Foi muito bom sentir vontade de fazer coisas que há muito tempo eu não fazia. Eu queria correr no Parque Ibirapuera, visitar os meus avós, escutar Frank Sinatra e Fafá de Belém com meu avô, tentar fingir surpresa com as mesmas histórias contadas por vó Margarida, dar boas risadas com Laila e Anelise, sair sem rumo, fotografar coisas aleatórias, conversar com pessoas desconhecidas, treinar jiu-jitsu e, principalmente, fazer amor com Hans.
E, Deus, como eu queria isso! Eu sentia tanta falta de estar com ele de uma maneira mais íntima!
Eu sei, era óbvio que eu não conseguiria fazer todas essas coisas num único dia, mas eu estava revigorada, cheia de energia. Seria perfeito se essa sensação de vivacidade se estendesse por mais tempo.
Resolvi tomar um banho demorado. Uma boa uma esfoliação no corpo levaria embora células mortas e qualquer resquício de carga negativa. Lavei os cabelos com cuidado e passei meu hidratante preferido com aroma de morango. Eu me sentia tão bem que até meu olfato estava mais aguçado!
Hans havia dito que me visitaria no início daquela tarde. Então procurei dar um jeito na minha aparência. Não dava para fazer muita coisa, pois as lingeries mais bonitas estavam apertadas, as blusas cavadas salientavam o tamanho da minha barriga e tudo parecia muito pequeno no meu novo corpo.
Mas isso não afastaria o meu bom humor! Não mesmo!

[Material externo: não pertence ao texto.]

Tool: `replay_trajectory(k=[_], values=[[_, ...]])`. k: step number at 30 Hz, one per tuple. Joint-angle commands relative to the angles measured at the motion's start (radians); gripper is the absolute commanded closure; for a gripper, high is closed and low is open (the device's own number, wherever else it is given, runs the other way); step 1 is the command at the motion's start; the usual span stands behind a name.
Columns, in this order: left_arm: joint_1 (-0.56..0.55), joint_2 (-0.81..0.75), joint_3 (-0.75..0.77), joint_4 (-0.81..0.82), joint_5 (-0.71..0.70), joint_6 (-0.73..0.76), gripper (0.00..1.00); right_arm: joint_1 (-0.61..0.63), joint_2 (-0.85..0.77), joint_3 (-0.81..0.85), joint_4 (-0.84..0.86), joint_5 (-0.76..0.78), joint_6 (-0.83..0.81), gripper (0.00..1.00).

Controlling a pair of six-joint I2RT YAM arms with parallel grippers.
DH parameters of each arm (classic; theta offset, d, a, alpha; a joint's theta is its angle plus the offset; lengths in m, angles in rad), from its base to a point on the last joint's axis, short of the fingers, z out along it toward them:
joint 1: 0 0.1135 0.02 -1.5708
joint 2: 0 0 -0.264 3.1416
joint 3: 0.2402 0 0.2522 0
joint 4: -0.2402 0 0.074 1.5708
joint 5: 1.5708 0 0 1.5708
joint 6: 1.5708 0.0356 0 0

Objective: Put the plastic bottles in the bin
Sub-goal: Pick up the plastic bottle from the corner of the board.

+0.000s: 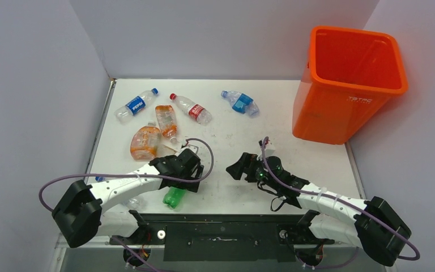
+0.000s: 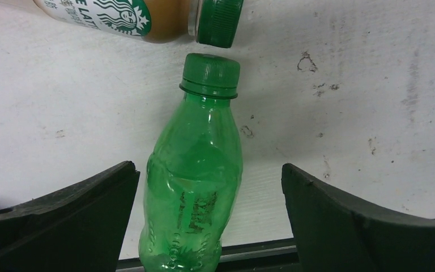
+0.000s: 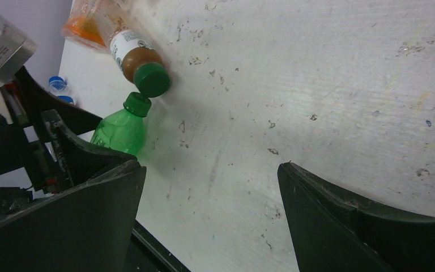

Vestido envelope! Isso! Agora tenho que apertar essas gordurinhas! Onde estão as calcinhas de cós alto? E sutiã? Esquece o sutiã! Tudo preto! Dizem que cores escuras fazem a gente parecer mais magra!, eu pensava ao me vestir. Sorria, me perfumava, lixava as unhas, sorria de novo e passava gloss.
O resultado estava satisfatório. Minha beleza já tinha vivido momentos melhores, mas eu estava disposta recuperar todas as coisas que eu tinha perdido, inclusive a boa forma.
Quando Hans apareceu na porta do meu quarto, não pude me conter. Corri em sua direção e me agarrei ao seu pescoço. Ele correspondeu ao meu abraço no mesmo instante em que cheirava os meus cabelos, que já estavam secos e coroados de cachos grandes.
– Que saudade! – sussurrei mais para mim mesma.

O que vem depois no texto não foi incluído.